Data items
_ _ _ _
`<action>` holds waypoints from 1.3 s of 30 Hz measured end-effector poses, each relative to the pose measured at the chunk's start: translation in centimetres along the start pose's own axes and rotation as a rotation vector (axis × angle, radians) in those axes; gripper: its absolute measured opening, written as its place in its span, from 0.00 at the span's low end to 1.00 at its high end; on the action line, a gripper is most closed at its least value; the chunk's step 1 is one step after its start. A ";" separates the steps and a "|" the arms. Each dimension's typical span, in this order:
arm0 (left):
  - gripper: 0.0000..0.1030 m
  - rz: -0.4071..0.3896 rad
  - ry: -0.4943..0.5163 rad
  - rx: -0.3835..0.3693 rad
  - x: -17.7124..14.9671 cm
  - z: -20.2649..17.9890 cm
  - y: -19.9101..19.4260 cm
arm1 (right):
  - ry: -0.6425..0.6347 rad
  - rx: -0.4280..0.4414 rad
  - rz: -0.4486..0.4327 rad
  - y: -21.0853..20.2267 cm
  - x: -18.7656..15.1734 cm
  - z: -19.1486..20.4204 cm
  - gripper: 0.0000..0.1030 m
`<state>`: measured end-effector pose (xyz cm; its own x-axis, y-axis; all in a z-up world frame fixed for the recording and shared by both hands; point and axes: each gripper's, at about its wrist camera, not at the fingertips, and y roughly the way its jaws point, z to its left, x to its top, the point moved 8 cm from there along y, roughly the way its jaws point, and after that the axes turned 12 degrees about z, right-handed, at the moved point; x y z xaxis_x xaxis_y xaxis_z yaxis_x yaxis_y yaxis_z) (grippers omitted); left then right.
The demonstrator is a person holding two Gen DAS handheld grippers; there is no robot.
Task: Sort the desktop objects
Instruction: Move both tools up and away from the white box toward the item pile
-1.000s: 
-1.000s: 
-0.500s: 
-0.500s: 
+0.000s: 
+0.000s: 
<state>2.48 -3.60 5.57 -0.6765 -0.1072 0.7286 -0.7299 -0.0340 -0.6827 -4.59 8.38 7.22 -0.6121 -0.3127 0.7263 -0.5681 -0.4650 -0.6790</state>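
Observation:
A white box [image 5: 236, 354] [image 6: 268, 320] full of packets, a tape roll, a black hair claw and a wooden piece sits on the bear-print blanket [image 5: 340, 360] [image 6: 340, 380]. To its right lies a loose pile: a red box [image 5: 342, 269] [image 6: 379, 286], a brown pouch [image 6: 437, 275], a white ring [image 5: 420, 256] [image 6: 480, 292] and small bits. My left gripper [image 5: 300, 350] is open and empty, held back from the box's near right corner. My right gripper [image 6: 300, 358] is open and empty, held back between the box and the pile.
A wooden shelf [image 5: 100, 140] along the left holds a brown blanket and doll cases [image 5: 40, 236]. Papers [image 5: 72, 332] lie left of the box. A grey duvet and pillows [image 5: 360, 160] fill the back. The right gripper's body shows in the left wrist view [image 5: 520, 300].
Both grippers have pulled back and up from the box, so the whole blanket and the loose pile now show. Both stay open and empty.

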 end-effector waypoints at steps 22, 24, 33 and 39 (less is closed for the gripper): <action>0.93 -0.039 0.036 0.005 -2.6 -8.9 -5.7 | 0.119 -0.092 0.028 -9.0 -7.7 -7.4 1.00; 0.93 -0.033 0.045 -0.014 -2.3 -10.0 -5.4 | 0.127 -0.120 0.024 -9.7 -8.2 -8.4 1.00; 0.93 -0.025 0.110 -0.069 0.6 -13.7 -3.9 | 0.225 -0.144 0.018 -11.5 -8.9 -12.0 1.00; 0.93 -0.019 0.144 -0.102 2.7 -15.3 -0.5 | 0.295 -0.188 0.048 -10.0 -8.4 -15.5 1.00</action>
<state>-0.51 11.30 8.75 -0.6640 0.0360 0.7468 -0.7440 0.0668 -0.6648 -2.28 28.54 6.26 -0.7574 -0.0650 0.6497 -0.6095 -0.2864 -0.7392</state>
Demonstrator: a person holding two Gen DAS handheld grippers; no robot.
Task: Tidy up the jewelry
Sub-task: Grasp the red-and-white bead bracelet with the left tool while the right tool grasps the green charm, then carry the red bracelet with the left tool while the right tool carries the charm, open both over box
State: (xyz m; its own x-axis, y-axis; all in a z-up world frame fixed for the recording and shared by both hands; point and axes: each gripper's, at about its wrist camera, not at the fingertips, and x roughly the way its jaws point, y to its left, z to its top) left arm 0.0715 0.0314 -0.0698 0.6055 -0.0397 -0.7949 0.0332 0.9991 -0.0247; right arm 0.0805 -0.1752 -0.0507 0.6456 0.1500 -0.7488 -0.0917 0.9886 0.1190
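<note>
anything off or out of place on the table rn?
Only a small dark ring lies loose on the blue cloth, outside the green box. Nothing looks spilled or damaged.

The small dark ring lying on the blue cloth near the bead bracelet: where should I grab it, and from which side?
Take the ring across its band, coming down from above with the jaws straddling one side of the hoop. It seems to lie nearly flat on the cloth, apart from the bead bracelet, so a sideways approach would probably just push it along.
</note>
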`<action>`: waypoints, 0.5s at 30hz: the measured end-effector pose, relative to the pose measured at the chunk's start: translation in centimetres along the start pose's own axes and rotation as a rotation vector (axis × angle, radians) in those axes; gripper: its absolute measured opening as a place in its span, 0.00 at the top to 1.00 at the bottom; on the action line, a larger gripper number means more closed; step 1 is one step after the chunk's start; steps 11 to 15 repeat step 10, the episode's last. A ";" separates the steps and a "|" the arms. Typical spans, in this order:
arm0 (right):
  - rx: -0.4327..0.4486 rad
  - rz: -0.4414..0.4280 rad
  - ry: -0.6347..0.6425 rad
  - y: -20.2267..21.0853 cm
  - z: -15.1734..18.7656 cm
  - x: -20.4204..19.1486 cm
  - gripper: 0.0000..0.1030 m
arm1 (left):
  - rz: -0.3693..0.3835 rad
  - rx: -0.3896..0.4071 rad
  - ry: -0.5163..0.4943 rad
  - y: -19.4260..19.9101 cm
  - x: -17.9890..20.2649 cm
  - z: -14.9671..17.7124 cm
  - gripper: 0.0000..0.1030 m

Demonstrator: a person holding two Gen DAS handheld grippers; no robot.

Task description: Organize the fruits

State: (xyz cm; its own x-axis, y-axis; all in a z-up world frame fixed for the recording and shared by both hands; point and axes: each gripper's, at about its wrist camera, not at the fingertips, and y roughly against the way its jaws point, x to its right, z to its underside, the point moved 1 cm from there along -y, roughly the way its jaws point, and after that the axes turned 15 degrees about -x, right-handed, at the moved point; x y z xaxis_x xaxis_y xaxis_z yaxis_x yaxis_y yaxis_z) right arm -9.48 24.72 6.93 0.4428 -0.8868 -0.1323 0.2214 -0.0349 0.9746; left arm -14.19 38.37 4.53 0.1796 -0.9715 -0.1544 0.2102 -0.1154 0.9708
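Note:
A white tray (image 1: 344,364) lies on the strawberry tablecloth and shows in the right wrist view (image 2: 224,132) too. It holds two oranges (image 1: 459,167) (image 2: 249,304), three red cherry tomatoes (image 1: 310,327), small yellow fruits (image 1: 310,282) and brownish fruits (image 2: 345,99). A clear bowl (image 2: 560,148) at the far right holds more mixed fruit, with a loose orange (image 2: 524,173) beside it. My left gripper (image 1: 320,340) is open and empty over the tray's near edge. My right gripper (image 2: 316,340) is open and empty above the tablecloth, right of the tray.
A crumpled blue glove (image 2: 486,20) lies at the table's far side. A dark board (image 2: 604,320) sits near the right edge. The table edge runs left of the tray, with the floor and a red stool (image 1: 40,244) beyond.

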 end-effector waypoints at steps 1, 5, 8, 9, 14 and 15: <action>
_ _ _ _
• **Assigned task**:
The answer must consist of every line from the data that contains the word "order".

• **Exercise response**:
`<action>` holds waypoints from 1.3 s of 30 Hz measured end-effector poses, each relative to the pose measured at the chunk's start: translation in centimetres along the start pose's own axes and rotation as a rotation vector (axis × angle, radians) in those axes; gripper: its absolute measured opening, written as its place in its span, from 0.00 at the span's low end to 1.00 at its high end; on the action line, a gripper is most closed at its least value; the chunk's step 1 is one step after its start. A ";" separates the steps and a "|" the arms. Each dimension's typical span, in this order:
`<action>`: waypoints, 0.5s at 30hz: the measured end-effector pose, relative to the pose measured at the chunk's start: translation in centimetres along the start pose's own axes and rotation as a rotation vector (axis × angle, radians) in those axes; gripper: its absolute measured opening as a place in its span, 0.00 at the top to 1.00 at the bottom; on the action line, a larger gripper number means more closed; step 1 is one step after the chunk's start; steps 11 to 15 repeat step 10, the episode's last. A ";" separates the steps and a "|" the arms. Typical spans, in this order:

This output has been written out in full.